2007-04-15 19:01:26 · 15 answers · asked by Riveroflove 1 in Family & Relationships Marriage & Divorce

15 answers

Well one thing, you cannot fight your feelings. I say that if you are truly unhappy you get out of the situation.

I understand that you have children together but the children usually suffer if one of the parents is stressed. If being separated or divorce makes you feel better and helps your life it will help your self esteem with your children.

I absolutely do not agree that you should have gotten married out of pity. And I think that is 10 times worse than getting a divorce. I understand your religion frowns upon divorce. But should it frown upon your happiness?

You can only choose what is best for you. No religion or other sort of affiliations should tell you otherwise.

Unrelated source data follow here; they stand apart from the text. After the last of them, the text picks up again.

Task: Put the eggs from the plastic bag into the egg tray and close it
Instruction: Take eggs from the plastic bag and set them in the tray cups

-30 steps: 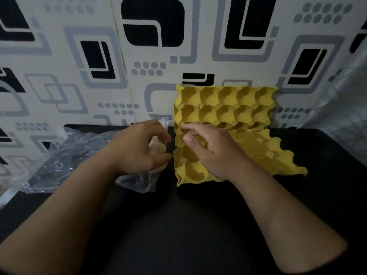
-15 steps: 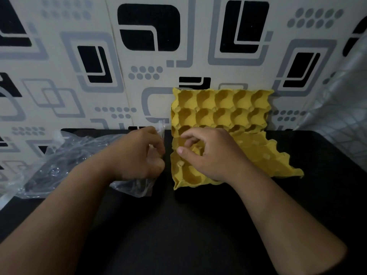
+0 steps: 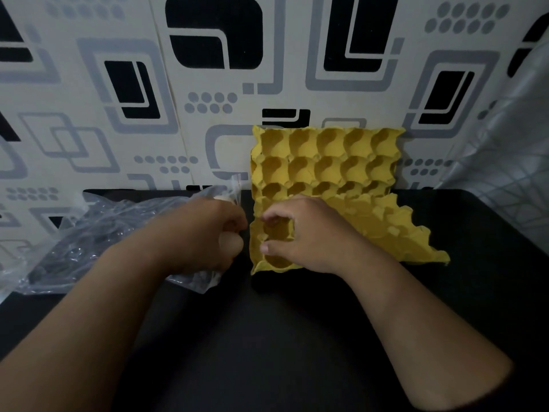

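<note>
A yellow pulp egg tray (image 3: 386,230) lies open on the black table, and its other half (image 3: 326,156) leans upright against the wall. Every cell I can see is empty. My right hand (image 3: 309,233) rests on the tray's near left corner, with fingers and thumb curled around one cell. Just left of the tray, my left hand (image 3: 205,233) is closed around a pale egg (image 3: 231,245) at the mouth of the clear plastic bag (image 3: 98,233). The hand and the crumpled plastic hide most of the egg. What else the bag holds is too dark to make out.
The black table (image 3: 267,337) ends at a patterned wall (image 3: 148,114) close behind the tray. A grey checked cloth (image 3: 511,173) hangs at the far right. The bag sprawls over the table's left side.
My right thumb has slid down toward the tray's near left corner. My left hand has closed further over the egg, so less of it shows. The tray has not moved.
</note>
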Motion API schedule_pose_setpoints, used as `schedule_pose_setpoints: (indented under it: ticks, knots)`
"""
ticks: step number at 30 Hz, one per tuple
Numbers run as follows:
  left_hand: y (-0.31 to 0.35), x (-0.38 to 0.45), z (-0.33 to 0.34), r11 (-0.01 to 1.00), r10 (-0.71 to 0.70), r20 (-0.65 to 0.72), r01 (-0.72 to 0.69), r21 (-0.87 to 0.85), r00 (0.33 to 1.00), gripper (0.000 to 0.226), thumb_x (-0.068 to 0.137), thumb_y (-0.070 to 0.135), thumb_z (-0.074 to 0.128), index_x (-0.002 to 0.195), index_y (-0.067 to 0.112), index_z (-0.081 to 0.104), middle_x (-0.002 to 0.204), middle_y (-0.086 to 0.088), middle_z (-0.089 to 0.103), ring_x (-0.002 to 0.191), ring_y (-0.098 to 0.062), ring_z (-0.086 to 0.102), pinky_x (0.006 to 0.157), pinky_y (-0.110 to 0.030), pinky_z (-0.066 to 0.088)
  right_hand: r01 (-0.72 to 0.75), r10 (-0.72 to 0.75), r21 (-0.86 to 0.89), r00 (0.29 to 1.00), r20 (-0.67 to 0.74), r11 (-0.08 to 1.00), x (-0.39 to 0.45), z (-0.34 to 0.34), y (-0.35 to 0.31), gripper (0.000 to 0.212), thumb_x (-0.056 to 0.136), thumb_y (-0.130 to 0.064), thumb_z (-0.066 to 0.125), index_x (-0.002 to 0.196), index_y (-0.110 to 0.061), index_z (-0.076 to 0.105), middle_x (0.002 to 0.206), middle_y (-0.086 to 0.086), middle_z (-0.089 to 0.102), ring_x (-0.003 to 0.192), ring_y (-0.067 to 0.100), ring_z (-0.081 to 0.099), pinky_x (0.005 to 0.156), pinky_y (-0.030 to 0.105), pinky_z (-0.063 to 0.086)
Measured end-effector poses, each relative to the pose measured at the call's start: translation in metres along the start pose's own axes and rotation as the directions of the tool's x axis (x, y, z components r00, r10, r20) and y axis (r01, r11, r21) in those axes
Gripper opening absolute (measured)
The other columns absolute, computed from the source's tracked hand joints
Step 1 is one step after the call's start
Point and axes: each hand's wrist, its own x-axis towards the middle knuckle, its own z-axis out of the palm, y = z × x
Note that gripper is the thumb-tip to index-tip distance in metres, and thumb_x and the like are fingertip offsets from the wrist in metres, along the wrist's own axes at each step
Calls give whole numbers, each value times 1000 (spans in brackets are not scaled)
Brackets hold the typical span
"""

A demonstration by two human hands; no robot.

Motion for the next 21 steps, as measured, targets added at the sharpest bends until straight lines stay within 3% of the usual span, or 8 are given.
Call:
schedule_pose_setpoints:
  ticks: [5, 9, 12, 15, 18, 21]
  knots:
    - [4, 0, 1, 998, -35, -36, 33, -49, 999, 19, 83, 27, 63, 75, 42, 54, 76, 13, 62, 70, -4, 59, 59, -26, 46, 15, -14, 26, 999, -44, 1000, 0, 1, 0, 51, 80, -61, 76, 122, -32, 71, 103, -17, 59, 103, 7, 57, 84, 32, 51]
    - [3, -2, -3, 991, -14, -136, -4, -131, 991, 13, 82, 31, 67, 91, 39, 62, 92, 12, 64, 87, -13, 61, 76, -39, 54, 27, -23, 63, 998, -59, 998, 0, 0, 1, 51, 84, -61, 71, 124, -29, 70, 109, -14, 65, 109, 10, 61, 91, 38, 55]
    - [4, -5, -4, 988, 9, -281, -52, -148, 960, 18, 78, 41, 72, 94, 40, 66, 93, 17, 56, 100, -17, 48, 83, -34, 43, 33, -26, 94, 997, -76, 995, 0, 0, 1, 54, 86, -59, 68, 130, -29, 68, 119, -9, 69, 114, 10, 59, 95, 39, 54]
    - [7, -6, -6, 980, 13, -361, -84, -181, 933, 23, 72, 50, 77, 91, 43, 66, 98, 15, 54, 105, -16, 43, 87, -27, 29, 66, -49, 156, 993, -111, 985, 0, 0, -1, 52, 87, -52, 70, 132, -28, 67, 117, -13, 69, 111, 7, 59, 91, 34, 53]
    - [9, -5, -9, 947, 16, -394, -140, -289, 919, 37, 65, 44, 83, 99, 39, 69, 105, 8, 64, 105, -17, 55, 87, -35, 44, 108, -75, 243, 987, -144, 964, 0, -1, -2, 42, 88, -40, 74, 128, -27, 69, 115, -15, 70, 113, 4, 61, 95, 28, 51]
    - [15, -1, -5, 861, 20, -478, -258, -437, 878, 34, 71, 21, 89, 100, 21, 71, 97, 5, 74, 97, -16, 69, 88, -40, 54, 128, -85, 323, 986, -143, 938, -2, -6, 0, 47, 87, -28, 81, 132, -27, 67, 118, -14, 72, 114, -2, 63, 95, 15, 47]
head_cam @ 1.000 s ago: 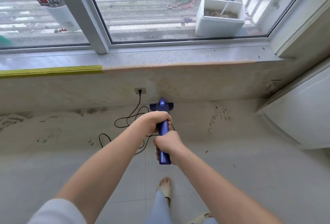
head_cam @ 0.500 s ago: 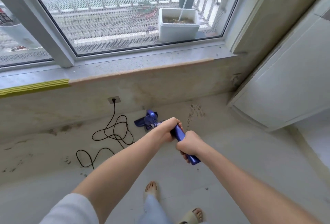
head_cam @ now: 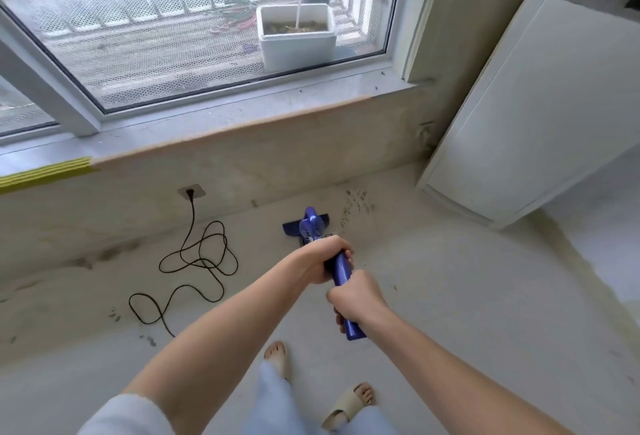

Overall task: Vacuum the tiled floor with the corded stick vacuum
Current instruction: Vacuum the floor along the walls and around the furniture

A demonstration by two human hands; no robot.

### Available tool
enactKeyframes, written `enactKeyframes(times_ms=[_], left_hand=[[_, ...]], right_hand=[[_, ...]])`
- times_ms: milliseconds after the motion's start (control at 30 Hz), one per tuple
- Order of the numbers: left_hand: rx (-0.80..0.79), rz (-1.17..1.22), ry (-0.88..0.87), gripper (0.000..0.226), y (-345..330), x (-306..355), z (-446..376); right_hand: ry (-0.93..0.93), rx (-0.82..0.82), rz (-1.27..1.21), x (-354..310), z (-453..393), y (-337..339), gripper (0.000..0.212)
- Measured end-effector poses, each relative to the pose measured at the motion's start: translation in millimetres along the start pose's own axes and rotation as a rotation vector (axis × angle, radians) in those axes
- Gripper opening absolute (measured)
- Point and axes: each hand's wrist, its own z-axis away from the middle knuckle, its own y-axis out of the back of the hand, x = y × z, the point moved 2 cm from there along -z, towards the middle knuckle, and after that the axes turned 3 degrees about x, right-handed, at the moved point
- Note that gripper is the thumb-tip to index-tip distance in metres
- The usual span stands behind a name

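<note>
Here, through the head camera, I look down at both bare arms stretched out over the tiled floor. The left hand wraps its fingers around the upper part of the blue stick vacuum, and the right hand curls around the handle nearer to me, so each grip is closed around the vacuum's body. The handle's end pokes out below the right hand. The vacuum slants away from me, and its dark blue floor head sits on the floor near the base of the low wall under the window sill. Just to the right of the head I see a patch of dark specks on the floor. A black cord runs down from a wall socket and lies in loose loops on the floor to the left of the vacuum, apart from it. A white cabinet stands at right. Outside the window a white planter box sits behind mesh. Two feet in beige slippers show at the bottom.
</note>
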Motion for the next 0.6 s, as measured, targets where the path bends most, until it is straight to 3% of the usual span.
enactKeyframes(times_ms=[333,500,600], left_hand=[[0.066,-0.018,-0.038,0.02,-9.5,42.9,-41.0],[0.068,-0.066,-0.026,0.017,-10.1,89.4,-65.0],[0.065,-0.056,-0.058,0.022,-20.4,116.7,-71.9]], right_hand=[[-0.011,-0.064,0.045,-18.6,-62.0,18.0,0.023],[-0.043,-0.05,0.031,-54.2,-95.6,33.8,0.007],[-0.035,-0.063,0.053,-77.8,-108.5,54.2,0.009]])
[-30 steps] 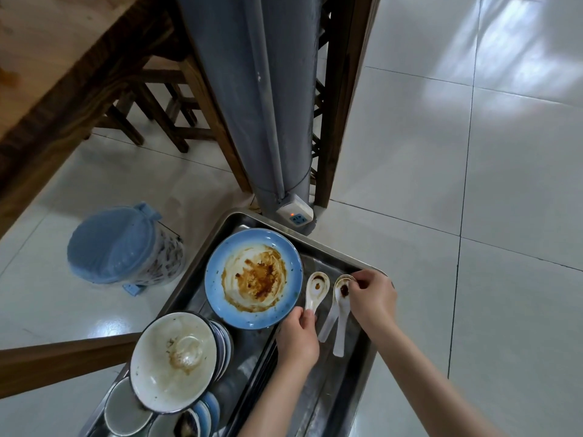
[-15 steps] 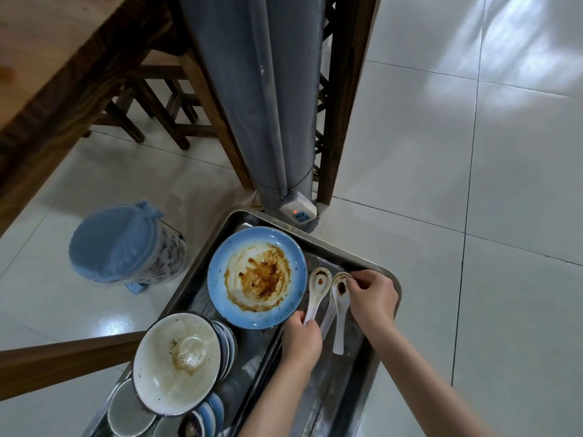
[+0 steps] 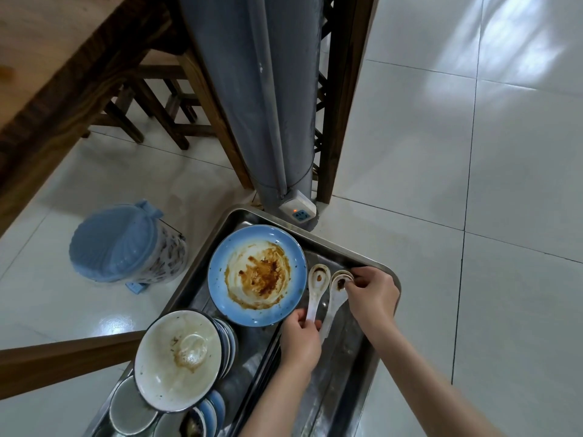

2007-04-15 19:10:22 · answer #1 · answered by CHEEKS69 3 · 0 0

I'm sure your church would frown more if they knew you got married out of pity and not out of genuine love for your wife.
Get a divorce, make is as painless as possible and do what you can to keep your family together. Children coming from a divorced household are often better adjusted than children who come from unhappy marriages simply because they aren't in the middle of all the conflict and tension.
Staying in an unhappy marriage because your church frowns upon divorce is not a good enough reason to condemmn you're entire family to a life of misery. A religion or a church doesn't feel pain or emotions like people do and you are more likely to hurt yourself, your wife and your children by staying than you would by leaving.
Make your own peace with God, ask for his forgiveness then do what you have to do to give your family (including your wife) a better, happier life.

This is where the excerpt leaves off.